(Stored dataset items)
○ ○ ○ ○ ○

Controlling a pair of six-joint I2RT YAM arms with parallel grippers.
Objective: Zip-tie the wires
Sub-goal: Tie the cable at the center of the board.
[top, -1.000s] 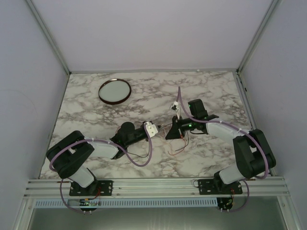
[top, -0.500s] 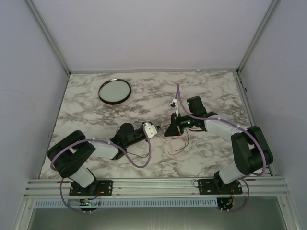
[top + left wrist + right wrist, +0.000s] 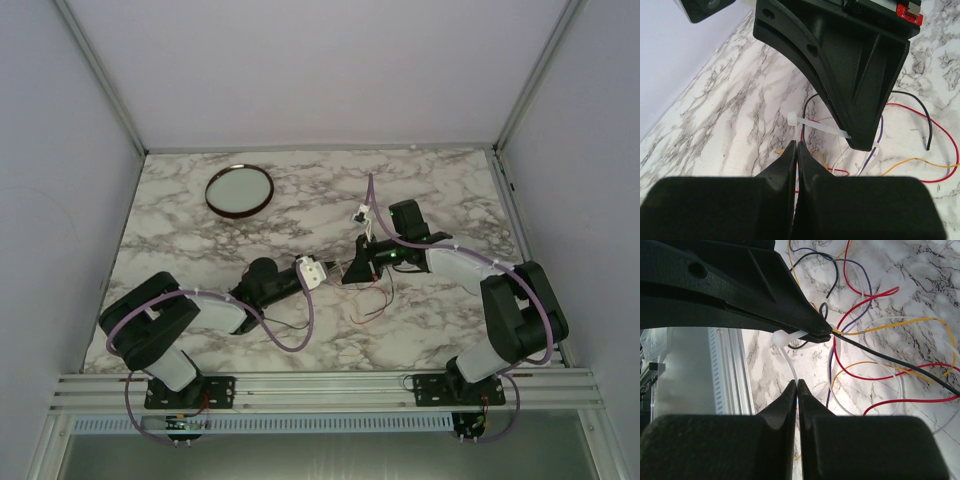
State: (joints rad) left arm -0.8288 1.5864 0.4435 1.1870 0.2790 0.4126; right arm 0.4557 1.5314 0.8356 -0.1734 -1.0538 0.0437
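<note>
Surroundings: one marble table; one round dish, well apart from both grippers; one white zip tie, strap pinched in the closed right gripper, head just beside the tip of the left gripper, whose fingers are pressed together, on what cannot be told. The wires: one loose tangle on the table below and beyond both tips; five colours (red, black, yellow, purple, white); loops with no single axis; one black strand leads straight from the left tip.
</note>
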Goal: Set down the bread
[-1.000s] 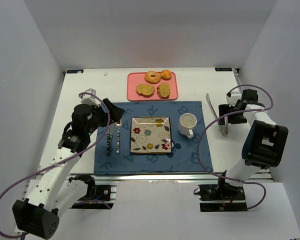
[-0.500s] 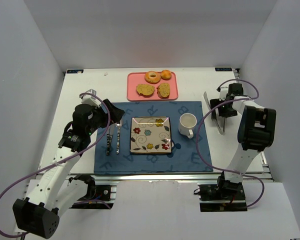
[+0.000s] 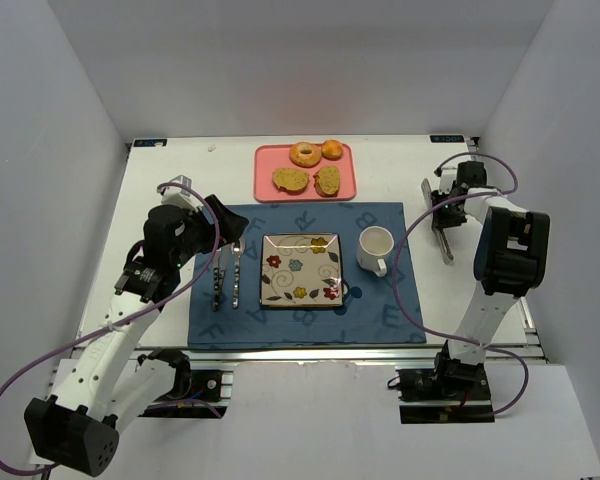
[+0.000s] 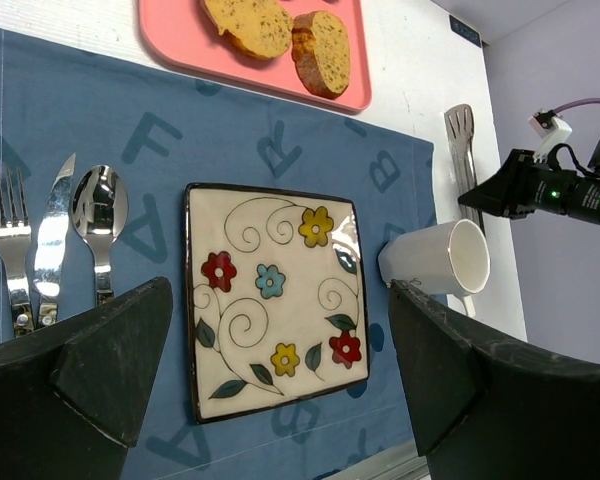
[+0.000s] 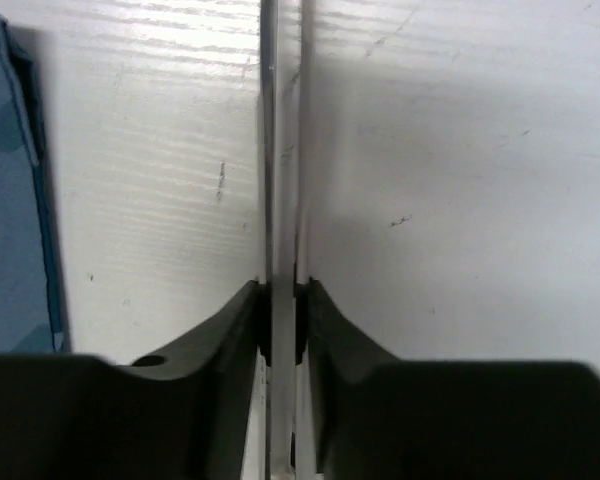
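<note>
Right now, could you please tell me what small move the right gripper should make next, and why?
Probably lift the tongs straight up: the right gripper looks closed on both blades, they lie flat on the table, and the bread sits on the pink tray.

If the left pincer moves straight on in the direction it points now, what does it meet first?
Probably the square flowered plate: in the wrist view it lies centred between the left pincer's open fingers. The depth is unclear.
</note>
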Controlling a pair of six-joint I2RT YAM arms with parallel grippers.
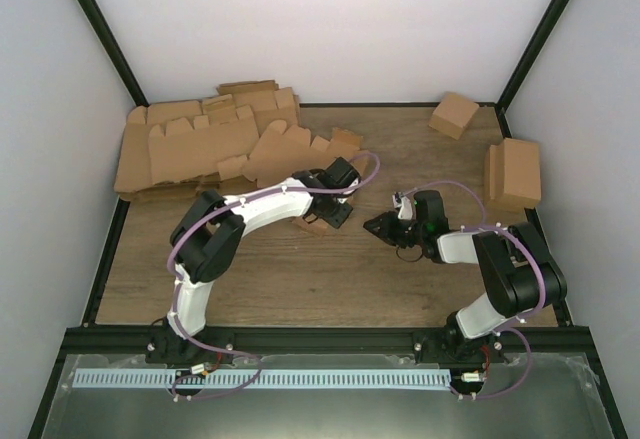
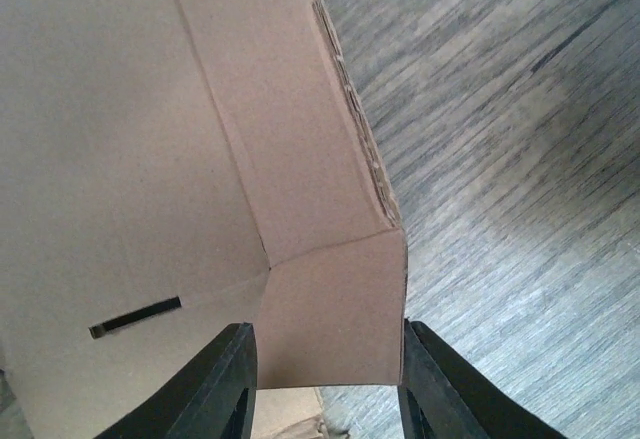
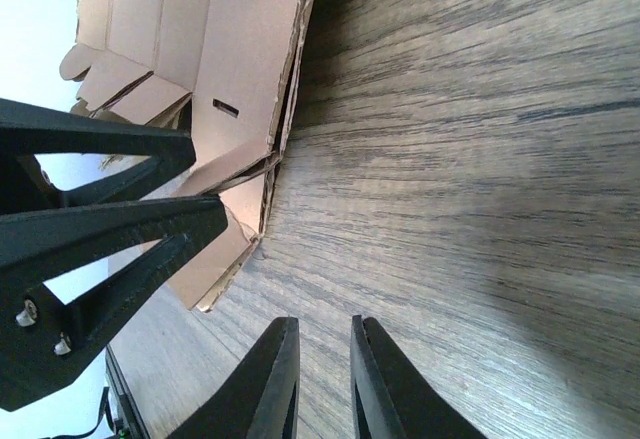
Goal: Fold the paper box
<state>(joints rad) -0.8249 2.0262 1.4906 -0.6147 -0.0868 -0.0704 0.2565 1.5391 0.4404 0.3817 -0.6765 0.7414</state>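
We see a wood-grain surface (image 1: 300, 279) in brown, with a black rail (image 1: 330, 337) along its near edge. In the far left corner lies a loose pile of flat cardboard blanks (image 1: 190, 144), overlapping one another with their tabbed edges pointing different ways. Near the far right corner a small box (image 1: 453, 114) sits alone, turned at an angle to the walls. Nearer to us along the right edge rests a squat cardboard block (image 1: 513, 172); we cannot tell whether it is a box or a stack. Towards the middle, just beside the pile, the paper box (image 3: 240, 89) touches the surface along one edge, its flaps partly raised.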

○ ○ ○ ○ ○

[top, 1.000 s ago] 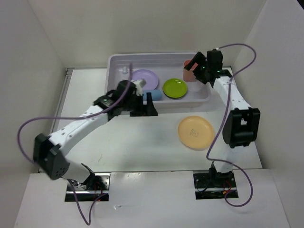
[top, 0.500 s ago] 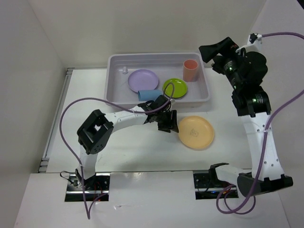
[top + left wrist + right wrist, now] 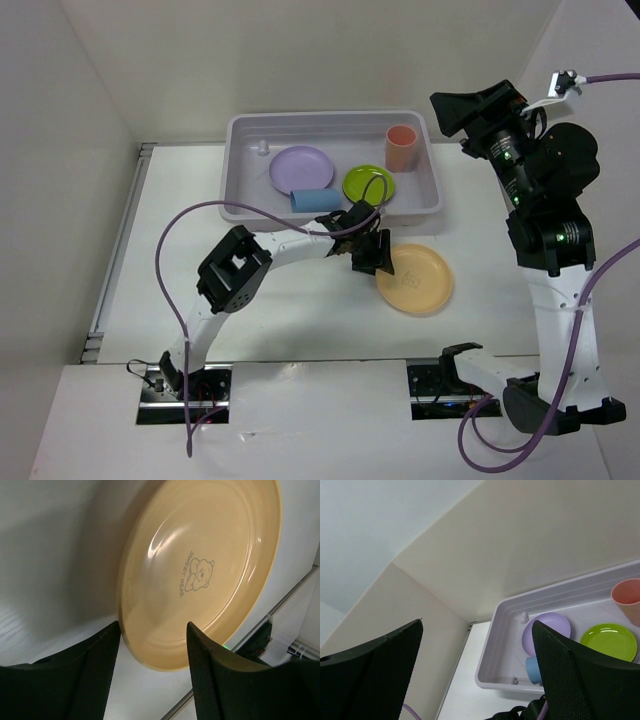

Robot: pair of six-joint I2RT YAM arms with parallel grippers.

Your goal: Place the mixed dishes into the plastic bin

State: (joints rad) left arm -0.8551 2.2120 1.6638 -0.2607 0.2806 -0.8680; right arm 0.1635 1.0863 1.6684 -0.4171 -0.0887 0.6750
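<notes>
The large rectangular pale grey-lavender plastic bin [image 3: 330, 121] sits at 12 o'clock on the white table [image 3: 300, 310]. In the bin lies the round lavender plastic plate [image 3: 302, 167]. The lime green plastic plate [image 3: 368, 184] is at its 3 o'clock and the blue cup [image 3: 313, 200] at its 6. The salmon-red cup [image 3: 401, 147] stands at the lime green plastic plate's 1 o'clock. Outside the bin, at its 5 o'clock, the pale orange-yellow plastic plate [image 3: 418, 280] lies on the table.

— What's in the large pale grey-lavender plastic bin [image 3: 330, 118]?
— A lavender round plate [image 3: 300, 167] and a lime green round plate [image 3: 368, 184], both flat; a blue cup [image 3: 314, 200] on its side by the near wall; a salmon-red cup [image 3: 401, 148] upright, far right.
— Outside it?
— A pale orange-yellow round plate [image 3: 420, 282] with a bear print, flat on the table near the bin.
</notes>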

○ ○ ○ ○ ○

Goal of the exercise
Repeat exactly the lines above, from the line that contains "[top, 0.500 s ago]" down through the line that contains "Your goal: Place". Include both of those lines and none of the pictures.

Exercise answer
[top, 0.500 s ago] 
[top + left wrist + right wrist, now] 

Robot: pair of six-joint I2RT YAM arms with parallel grippers.

Your goal: Place the mixed dishes into the plastic bin

With that, the answer is finished.